The population density was 43.5 PD/sqmi. There were 289 housing units at an average density of 17.6/sq mi (6.8/km^{2}). The racial makeup of the township was 99.86% White and 0.14% Asian. Hispanic or Latino of any race were 0.07% of the population.

There were 259 households, out of which 34.7% had children under the age of 18living with them; 66.4% were married couples living together, 10.4% had a female householder with no husband present, and 20.8% were non-families. 18.5% of all households were made up of individuals, and 7.3% had someone living alone who was 65 years of age or older.

The average household size was 2.76 and the average family size was 3.15.

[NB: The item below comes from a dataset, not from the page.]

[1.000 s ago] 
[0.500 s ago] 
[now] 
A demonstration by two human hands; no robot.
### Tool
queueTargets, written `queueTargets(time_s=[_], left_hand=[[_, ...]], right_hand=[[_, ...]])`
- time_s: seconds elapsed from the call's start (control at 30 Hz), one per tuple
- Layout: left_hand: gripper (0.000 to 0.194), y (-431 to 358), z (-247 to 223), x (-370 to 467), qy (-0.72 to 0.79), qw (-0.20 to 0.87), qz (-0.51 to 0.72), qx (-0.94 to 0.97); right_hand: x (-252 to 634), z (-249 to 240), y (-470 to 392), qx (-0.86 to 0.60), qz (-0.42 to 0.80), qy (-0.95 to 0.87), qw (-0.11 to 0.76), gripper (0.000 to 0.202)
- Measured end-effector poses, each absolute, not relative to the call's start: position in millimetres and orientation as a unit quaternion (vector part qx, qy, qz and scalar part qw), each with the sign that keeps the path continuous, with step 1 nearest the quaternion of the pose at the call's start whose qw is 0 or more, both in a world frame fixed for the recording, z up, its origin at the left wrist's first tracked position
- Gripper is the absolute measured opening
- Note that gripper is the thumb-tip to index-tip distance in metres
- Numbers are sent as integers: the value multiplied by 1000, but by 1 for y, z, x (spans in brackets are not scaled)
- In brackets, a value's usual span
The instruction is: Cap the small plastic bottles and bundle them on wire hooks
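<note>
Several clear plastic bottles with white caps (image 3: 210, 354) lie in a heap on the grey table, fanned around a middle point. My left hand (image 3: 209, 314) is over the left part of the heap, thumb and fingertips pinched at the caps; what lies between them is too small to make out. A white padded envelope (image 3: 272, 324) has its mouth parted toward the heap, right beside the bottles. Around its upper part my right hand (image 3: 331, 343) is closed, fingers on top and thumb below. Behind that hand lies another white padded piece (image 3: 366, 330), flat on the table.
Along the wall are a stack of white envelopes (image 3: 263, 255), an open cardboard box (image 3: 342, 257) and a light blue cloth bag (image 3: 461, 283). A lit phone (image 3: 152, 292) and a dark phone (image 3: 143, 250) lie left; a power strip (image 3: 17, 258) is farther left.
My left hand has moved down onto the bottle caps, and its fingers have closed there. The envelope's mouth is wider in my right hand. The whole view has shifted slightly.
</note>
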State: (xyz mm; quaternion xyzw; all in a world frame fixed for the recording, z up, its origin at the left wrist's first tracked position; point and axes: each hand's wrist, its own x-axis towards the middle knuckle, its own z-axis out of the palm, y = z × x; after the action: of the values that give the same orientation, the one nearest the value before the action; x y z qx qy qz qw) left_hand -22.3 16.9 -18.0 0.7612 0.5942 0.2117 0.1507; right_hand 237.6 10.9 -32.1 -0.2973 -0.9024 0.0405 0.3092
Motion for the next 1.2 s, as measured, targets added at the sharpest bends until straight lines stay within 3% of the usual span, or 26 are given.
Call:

In the township the population was spread out, with 26.1% under the age of 18, 8.5% from 18 to 24, 28.2% from 25 to 44, 27.6% from 45 to 64, and 9.7% who were 65 years of age or older. The median age was 38 years.

For every 100 females, there were 105.8 males. For every 100 females who were aged 18 or older, there were 106.3 males.

The median income for a household in the township was $38,365, and the median income for a family was $41,705. Males had a median income of $35,167 compared with that of $21,429 for females.

The per capita income for the township was $16,270.

Roughly 9.3% of families and 9.7% of the population were living below the poverty line, including 12.6% of those who were under the age of 18 and 2.5% of those who were aged 65 or older.

==Education==
The Wilmington Area School District serves the township.